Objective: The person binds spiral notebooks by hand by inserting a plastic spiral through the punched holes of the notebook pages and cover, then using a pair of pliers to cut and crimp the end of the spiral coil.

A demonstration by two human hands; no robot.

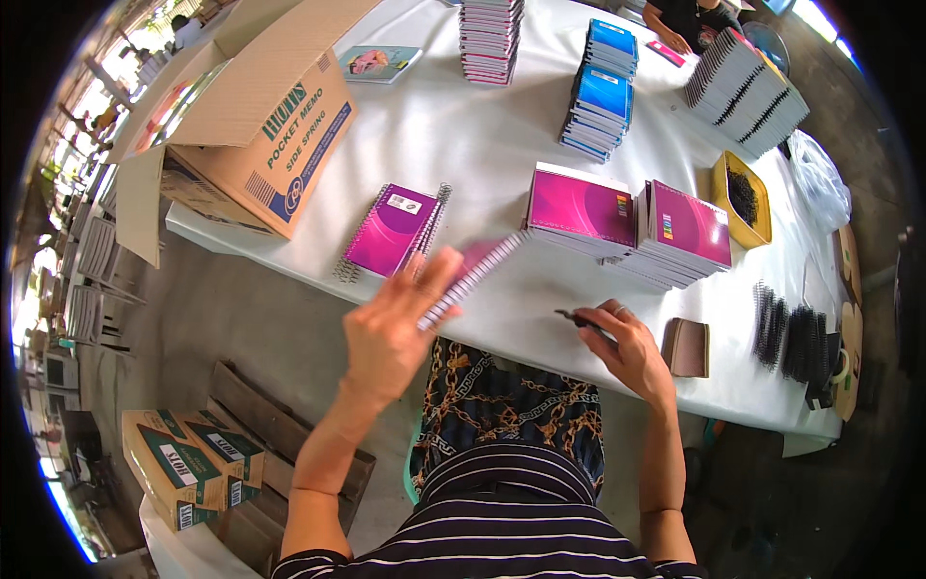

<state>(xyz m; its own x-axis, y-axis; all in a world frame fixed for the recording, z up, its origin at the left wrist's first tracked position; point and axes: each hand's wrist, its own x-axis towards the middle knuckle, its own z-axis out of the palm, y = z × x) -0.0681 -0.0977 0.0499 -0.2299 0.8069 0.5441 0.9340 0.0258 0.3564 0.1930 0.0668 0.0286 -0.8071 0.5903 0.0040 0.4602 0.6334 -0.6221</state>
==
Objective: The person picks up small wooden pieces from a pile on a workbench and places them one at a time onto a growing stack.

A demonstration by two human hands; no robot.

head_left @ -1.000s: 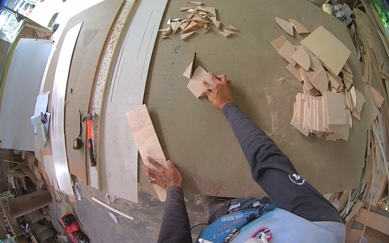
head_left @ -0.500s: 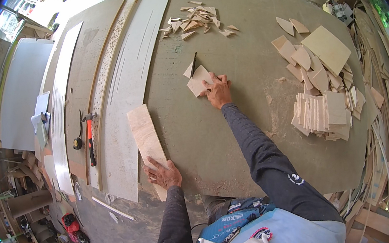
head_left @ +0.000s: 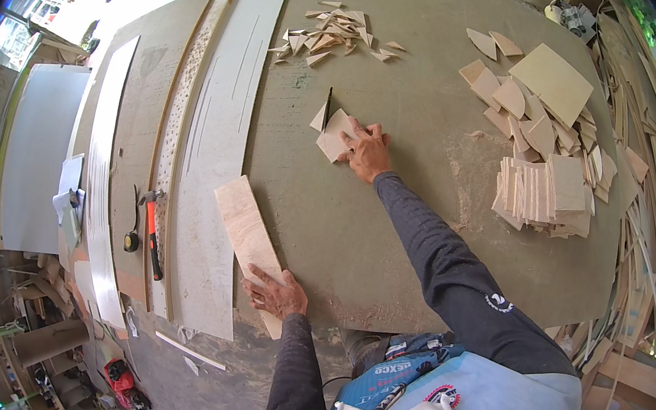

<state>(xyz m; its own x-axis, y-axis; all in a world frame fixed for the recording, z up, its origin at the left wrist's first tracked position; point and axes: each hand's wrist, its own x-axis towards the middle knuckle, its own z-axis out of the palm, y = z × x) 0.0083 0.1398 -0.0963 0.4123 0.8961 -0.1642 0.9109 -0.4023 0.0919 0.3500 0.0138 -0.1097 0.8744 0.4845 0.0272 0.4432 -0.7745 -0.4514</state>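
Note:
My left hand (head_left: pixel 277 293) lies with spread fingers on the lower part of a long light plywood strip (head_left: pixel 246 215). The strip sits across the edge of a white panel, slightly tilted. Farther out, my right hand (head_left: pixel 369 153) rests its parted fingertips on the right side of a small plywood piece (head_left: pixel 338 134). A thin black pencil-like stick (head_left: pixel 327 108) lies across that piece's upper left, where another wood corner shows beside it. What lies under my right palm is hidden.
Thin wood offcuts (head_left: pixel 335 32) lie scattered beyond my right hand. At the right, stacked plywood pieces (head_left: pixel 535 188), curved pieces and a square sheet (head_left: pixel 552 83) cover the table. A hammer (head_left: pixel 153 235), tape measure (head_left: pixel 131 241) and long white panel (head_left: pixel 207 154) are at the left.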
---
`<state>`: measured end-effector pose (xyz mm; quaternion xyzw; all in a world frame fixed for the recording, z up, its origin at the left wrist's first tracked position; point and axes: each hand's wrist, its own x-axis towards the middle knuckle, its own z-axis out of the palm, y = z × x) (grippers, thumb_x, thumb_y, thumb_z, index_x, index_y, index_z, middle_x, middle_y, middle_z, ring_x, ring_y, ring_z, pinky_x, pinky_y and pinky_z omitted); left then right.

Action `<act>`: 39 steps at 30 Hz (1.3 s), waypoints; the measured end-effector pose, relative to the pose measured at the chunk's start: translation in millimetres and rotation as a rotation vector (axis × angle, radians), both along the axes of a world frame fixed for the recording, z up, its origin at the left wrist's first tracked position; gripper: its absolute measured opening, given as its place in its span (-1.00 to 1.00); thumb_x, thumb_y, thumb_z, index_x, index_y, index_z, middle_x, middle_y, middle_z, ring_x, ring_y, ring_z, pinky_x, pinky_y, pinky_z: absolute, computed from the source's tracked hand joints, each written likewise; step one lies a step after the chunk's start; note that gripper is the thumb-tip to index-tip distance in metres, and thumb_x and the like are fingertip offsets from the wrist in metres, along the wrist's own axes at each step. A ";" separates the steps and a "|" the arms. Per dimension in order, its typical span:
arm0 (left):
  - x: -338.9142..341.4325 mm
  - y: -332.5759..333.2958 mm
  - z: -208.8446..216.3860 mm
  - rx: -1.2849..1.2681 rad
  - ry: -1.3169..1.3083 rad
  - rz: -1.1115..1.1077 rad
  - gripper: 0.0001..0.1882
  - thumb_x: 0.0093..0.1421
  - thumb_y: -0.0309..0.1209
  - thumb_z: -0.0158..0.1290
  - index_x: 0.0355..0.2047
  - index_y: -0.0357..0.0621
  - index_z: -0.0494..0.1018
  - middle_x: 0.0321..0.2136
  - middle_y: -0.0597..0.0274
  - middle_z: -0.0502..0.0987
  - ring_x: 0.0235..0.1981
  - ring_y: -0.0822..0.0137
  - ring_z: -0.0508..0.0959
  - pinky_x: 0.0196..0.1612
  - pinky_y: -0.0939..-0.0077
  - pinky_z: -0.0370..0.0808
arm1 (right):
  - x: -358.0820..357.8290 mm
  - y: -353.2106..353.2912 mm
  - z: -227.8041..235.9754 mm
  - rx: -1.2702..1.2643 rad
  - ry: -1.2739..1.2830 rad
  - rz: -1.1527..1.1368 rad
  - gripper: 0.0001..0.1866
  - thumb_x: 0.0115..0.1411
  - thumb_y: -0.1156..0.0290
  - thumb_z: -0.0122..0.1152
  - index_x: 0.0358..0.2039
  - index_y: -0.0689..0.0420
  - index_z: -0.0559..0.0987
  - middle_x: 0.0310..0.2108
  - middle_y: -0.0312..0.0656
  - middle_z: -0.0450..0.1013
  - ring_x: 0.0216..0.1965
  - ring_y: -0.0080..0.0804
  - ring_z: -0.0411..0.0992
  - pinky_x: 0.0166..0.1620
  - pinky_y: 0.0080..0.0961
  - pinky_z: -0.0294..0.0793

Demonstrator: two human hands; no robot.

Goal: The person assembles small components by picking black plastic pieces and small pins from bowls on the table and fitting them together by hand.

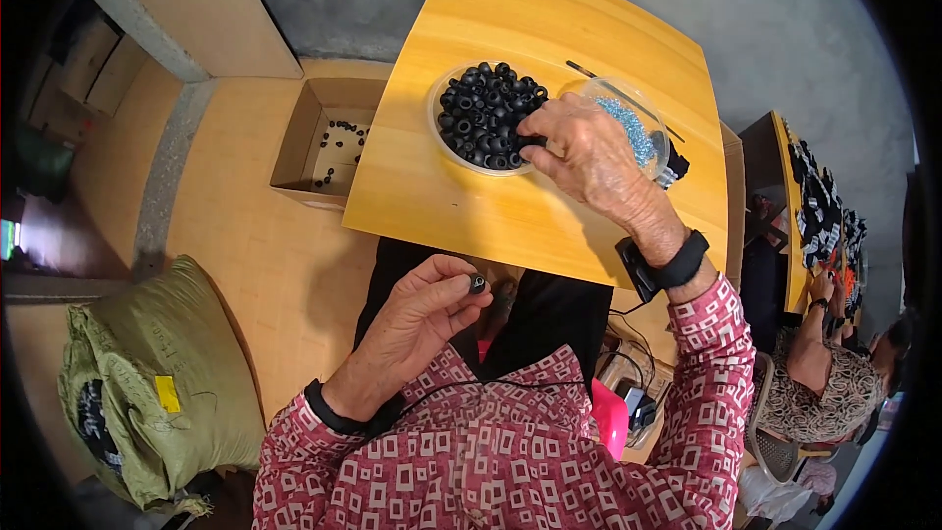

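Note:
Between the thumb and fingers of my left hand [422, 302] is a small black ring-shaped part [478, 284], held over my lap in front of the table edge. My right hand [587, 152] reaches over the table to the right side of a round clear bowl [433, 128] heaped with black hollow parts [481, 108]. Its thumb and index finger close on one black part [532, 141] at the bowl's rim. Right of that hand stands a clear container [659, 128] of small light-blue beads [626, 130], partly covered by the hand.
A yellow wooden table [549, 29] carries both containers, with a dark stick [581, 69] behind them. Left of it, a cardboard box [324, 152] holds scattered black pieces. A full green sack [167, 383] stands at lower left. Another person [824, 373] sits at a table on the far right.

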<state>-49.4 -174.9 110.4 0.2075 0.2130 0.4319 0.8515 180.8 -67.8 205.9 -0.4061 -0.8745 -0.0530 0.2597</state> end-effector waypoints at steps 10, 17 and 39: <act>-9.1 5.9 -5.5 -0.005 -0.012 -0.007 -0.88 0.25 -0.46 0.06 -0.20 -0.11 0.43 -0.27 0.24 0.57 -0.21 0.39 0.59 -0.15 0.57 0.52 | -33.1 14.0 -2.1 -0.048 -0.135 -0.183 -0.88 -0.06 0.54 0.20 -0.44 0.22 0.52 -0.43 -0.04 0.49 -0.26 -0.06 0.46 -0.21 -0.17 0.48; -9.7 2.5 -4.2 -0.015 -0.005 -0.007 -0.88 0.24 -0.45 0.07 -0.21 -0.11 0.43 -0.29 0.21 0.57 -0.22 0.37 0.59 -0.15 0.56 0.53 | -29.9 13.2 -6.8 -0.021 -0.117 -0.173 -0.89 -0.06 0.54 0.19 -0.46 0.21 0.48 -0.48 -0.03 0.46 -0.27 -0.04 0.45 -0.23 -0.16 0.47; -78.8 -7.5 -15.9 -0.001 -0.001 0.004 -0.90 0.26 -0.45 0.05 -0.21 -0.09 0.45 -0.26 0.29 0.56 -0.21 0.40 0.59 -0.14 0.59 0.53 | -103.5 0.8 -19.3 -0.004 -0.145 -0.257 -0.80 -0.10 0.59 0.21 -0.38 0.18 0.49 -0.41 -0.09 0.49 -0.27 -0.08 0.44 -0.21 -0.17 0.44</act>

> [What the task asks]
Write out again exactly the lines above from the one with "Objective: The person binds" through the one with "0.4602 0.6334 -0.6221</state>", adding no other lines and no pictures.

> [Worked solution]
Objective: The person binds spiral notebooks by hand by inserting a plastic spiral through the punched holes of the notebook pages and cover, then using a pair of pliers to cut and crimp the end of the spiral coil.

A demonstration by two human hands; no robot.


<state>(xyz m; its own x-axis, y-axis; all in a world frame fixed for the recording, z up, its origin at the left wrist's first tracked position; point and axes: each hand's wrist, its own x-axis towards the middle knuckle, its own z-axis out of the palm, y = z × x) -0.0681 -0.0977 0.0499 -0.2299 0.8069 0.5441 0.9340 0.0258 0.3564 0.1930 0.0668 0.0286 -0.8071 0.5903 0.0040 0.4602 0.6334 -0.6221</state>

Nothing more belongs to the answer.